Shares of Philips Electronics NV were gaining around 12 percent in the morning trading in Amsterdam after the Dutch consumer electronics giant reported Monday higher adjusted EBITA and sales in its first quarter, and said it is confident for fiscal 2023. Net loss, meanwhile, was wider than last year as it set aside a significant litigation provision related to the anticipated resolution of the Respironics recall in the U.S.
Roy Jakobs, CEO of Royal Philips, said, “Looking ahead, based on our solid performance in the quarter, our order book, and the ongoing actions to further improve execution, we are confident in our plan for the year 2023, acknowledging that uncertainties remain.”
The company further said its simplification of operating model and restructuring plans remain on track.
Regarding Philips Respironics field action for specific sleep therapy and ventilator devices, the company noted that more than 95 percent of the new replacement devices and repair kits required for the remediation of the registered devices have been produced, and majority of them have been sent to patients and home care providers. The remaining 5 percent of the registered devices are primarily ventilators, for which Philips Respironics is working towards a solution.
For the first quarter, net loss was 665 million euros, wider than last year’s loss of 151 million euros. Loss per share was 0.75 euro, compared to loss of 0.17 euro a year ago.
Income from operations amounted to a loss of 583 million euros, compared to loss of 181 million euros.
The latest results included 575 million euros litigation provision related to the anticipated resolution of the Respironics recall-related economic loss class action in the US.
Adjusted income from continuing operations attributable to shareholders was 192 million euros, compared to 135 million euros a year ago. Adjusted income from continuing operations was 0.22 euro, compared to 0.15 euro last year.
Adjusted EBITA increased to 359 million euros or 8.6 percent of sales from last year’s 243 million euros or 6.2 percent of sales. The adjusted earnings growth was mainly due to increased sales and productivity measures, partly offset by cost inflation.
Group sales increased 2 percent to 4.17 billion euros from last year’s 3.92 billion euros.
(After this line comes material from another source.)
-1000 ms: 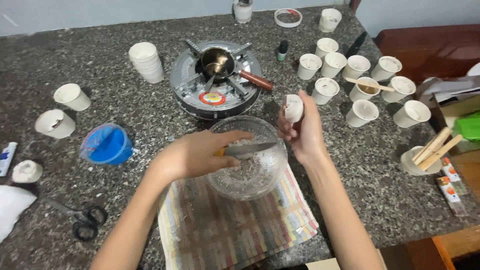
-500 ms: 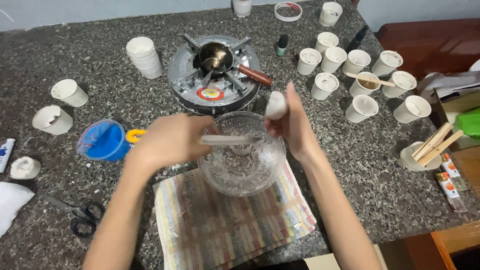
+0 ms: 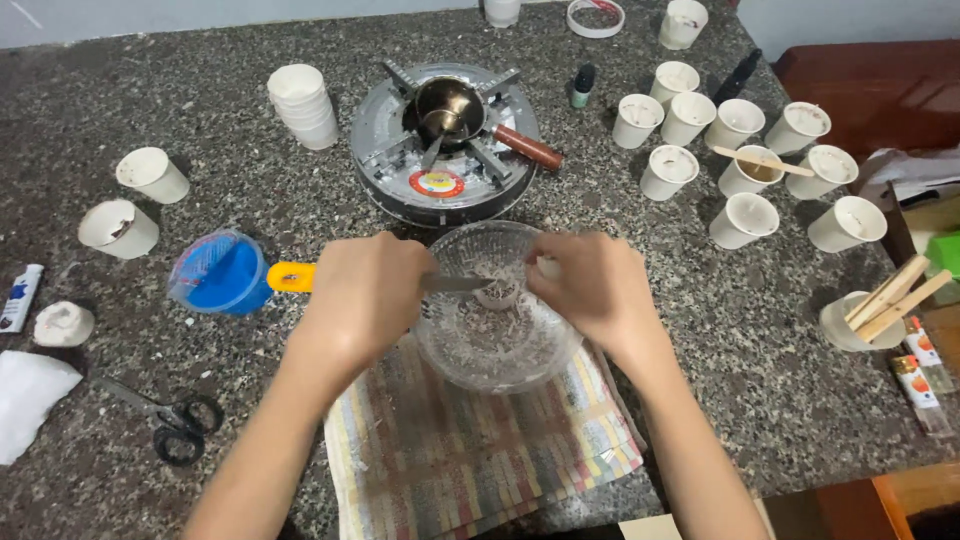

Comparable sales increased by 6 percent, driven by continued supply chain improvements. In the quarter, the Diagnosis & Treatment businesses recorded double-digit growth, and the growth was low-single-digit in Connected Care businesses. Meanwhile, the Personal Health businesses posted a mid-single-digit decline.
Sales were also supported by the good momentum for the Diagnosis & Treatment and Connected Care businesses in China.
Comparable order intake growth was flat, with double-digit growth in the Diagnosis & Treatment businesses, offset by a decline in the Connected Care businesses.
Philips’ order book remains strong, with 10 percent growth from the prior year.
In the quarter, the Diagnosis & Treatment businesses’ comparable sales increased 15 percent. Comparable order intake grew double-digit.
The Connected Care businesses’ comparable sales increased 3 percent, while comparable order intake declined double- digit after strong growth in the period between 2020 and 2022.
The Personal Health businesses’ comparable sales decreased 6 percent due to the anticipated lower consumer demand.
Comparable sales in mature geographies increased 4 percent, with low-single-digit growth in North America and mid-single-digit growth in Western Europe. In growth geographies, sales increased 10 percent on a comparable basis, with strong contributions from China, Middle East & Turkey, Latin America and Central & Eastern Europe.
In Amsterdam, Philips shares were trading at 19.38 euros, up 11.78 percent.